*** Block opens ***

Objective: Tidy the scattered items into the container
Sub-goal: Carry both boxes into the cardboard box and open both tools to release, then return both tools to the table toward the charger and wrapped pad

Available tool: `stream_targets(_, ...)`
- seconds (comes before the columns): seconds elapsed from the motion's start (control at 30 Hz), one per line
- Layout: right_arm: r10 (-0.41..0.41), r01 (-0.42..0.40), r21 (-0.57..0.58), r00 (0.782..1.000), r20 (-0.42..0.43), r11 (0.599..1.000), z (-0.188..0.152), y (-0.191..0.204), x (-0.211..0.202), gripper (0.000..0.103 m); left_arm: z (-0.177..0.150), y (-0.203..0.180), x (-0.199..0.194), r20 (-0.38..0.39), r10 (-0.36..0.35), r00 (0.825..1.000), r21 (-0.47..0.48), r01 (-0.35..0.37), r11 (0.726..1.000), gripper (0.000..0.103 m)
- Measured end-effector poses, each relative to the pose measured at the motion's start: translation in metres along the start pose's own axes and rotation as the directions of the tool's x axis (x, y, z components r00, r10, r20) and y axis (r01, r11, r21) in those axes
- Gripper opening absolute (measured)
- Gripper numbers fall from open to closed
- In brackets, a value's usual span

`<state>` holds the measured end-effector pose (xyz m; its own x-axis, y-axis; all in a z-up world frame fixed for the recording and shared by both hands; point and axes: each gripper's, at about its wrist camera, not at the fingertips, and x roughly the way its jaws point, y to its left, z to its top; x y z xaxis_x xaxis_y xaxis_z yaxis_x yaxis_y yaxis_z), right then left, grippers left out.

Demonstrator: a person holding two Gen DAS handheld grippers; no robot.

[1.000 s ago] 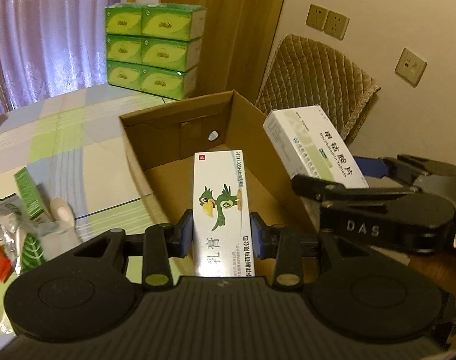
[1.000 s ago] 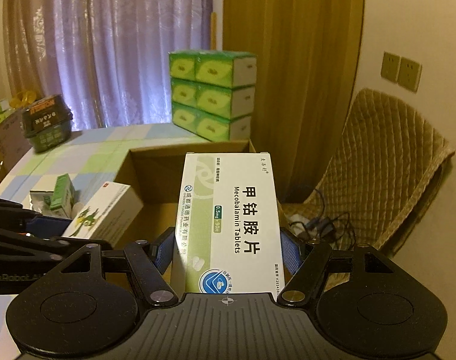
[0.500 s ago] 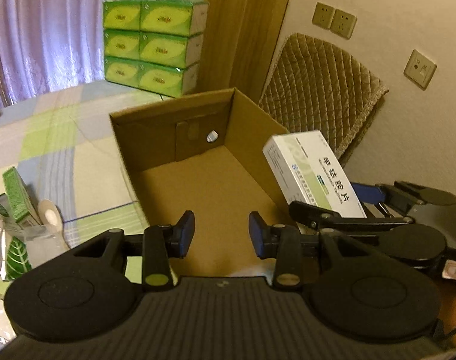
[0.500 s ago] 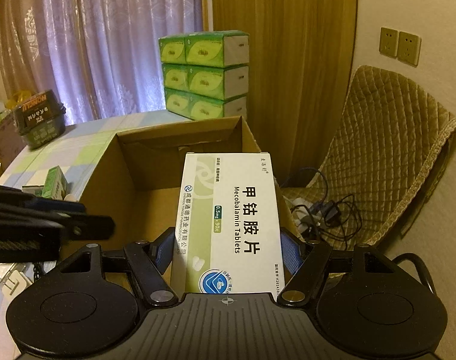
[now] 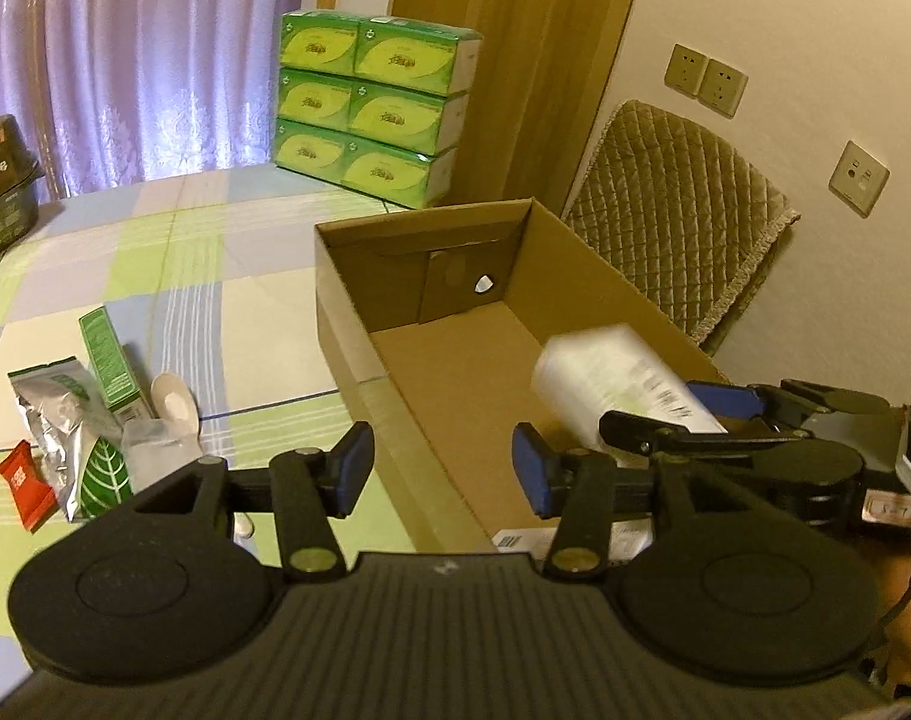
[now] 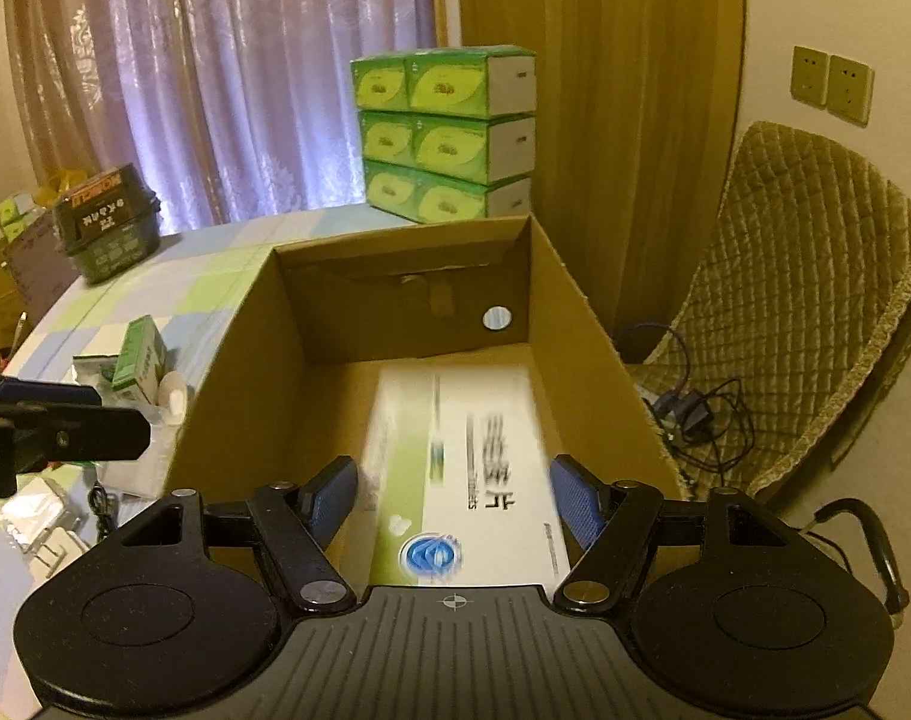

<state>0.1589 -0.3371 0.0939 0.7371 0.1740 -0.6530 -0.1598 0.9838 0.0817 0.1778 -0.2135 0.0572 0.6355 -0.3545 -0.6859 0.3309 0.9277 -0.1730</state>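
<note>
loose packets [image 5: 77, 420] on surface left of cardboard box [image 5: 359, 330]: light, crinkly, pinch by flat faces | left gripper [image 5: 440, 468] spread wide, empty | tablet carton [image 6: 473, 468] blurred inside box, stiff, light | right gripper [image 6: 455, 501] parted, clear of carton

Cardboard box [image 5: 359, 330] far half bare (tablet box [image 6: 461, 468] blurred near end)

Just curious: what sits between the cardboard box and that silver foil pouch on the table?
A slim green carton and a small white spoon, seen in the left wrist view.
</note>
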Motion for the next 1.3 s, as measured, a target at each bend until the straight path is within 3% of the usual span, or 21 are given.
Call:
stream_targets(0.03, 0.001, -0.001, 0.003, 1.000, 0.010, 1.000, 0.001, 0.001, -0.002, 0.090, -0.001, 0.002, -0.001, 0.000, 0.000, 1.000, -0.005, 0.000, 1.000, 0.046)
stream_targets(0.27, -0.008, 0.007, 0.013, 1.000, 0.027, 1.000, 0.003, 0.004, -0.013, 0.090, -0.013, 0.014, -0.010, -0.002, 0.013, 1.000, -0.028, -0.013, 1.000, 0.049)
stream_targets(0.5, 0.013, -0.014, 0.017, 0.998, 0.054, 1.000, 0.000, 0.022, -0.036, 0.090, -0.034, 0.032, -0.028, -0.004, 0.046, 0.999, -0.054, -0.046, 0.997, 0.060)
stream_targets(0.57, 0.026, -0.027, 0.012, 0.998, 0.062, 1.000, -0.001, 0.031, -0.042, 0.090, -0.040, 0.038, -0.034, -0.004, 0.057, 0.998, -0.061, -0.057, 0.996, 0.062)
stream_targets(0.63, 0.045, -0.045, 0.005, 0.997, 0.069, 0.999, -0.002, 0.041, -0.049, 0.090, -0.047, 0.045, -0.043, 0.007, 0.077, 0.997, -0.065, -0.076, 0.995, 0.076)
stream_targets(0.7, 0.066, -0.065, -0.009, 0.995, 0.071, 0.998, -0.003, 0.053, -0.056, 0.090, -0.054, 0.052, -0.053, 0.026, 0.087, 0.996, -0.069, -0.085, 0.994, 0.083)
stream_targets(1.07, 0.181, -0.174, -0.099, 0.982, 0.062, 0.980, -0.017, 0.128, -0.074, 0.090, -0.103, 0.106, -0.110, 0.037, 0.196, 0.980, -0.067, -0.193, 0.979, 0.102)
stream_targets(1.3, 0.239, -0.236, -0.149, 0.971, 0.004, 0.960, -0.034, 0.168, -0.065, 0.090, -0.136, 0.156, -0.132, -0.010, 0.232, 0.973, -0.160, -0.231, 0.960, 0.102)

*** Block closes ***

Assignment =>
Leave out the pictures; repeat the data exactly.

Your response =>
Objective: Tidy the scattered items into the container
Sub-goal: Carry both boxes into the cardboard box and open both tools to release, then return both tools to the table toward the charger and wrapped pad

Available tool: `stream_targets(_, ...)`
- seconds (comes before the columns): seconds elapsed from the motion's start (control at 30 Hz), one per line
- Layout: right_arm: r10 (-0.41..0.41), r01 (-0.42..0.40), r21 (-0.57..0.58), r00 (0.782..1.000), r20 (-0.42..0.43), r11 (0.599..1.000), z (-0.188..0.152), y (-0.191..0.204), x (-0.211..0.202), gripper (0.000..0.103 m); left_arm: z (-0.177..0.150), y (-0.203..0.180), x (-0.199..0.194), r20 (-0.38..0.39), r10 (-0.36..0.35), r00 (0.825..1.000), r21 (-0.47..0.48), r01 (-0.35..0.37), r11 (0.726..1.000), gripper (0.000..0.103 m)
- Measured end-effector poses, each relative to the pose measured at the motion's start: translation in metres along the start pose's own axes and rotation as the directions of the tool's x axis (x, y, z components r00, r10, r20) and y axis (r01, r11, r21) in those axes
- Gripper opening absolute (measured)
- Gripper numbers fall from open to closed
- In brackets, a value's usual span

`<state>` holds the measured end-effector pose (xyz m; its own x-axis, y-axis; all in a z-up world frame fixed for the recording and shared by both hands; point and axes: each gripper's, at about its wrist camera, not at the fingertips, and x roughly the way its jaws point, y to its left, z to its top; x y z xaxis_x xaxis_y xaxis_z yaxis_x yaxis_y yaxis_z), right then left, grippers left out.

Demonstrator: a person holding two Gen DAS handheld grippers; no robot.

[1.000 s ago] 
[1.000 s ago] 
[0.500 s ago] 
[0.500 s ago] 
[now] 
[now] 

<state>0.1589 -0.3371 0.0939 0.7371 0.1740 -0.6530 -0.1598 0.9838 0.0817 0.1778 -0.2135 0.0572 0.6355 -0.3545 -0.6859 0.3309 0.9277 -0.1730</state>
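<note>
loose packets [image 5: 77, 420] on surface left of cardboard box [image 5: 359, 330]: light, crinkly, pinch by flat faces | left gripper [image 5: 440, 468] spread wide, empty | tablet carton [image 6: 473, 468] blurred inside box, stiff, light | right gripper [image 6: 455, 501] parted, clear of carton

Cardboard box [image 5: 359, 330] far half bare (tablet box [image 6: 461, 468] blurred near end)

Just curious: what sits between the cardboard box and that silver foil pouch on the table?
A slim green carton and a small white spoon, seen in the left wrist view.
</note>
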Motion for the next 1.3 s, as measured, a target at each bend until the straight path is within 3% of the usual span, or 21 are given.
Call:
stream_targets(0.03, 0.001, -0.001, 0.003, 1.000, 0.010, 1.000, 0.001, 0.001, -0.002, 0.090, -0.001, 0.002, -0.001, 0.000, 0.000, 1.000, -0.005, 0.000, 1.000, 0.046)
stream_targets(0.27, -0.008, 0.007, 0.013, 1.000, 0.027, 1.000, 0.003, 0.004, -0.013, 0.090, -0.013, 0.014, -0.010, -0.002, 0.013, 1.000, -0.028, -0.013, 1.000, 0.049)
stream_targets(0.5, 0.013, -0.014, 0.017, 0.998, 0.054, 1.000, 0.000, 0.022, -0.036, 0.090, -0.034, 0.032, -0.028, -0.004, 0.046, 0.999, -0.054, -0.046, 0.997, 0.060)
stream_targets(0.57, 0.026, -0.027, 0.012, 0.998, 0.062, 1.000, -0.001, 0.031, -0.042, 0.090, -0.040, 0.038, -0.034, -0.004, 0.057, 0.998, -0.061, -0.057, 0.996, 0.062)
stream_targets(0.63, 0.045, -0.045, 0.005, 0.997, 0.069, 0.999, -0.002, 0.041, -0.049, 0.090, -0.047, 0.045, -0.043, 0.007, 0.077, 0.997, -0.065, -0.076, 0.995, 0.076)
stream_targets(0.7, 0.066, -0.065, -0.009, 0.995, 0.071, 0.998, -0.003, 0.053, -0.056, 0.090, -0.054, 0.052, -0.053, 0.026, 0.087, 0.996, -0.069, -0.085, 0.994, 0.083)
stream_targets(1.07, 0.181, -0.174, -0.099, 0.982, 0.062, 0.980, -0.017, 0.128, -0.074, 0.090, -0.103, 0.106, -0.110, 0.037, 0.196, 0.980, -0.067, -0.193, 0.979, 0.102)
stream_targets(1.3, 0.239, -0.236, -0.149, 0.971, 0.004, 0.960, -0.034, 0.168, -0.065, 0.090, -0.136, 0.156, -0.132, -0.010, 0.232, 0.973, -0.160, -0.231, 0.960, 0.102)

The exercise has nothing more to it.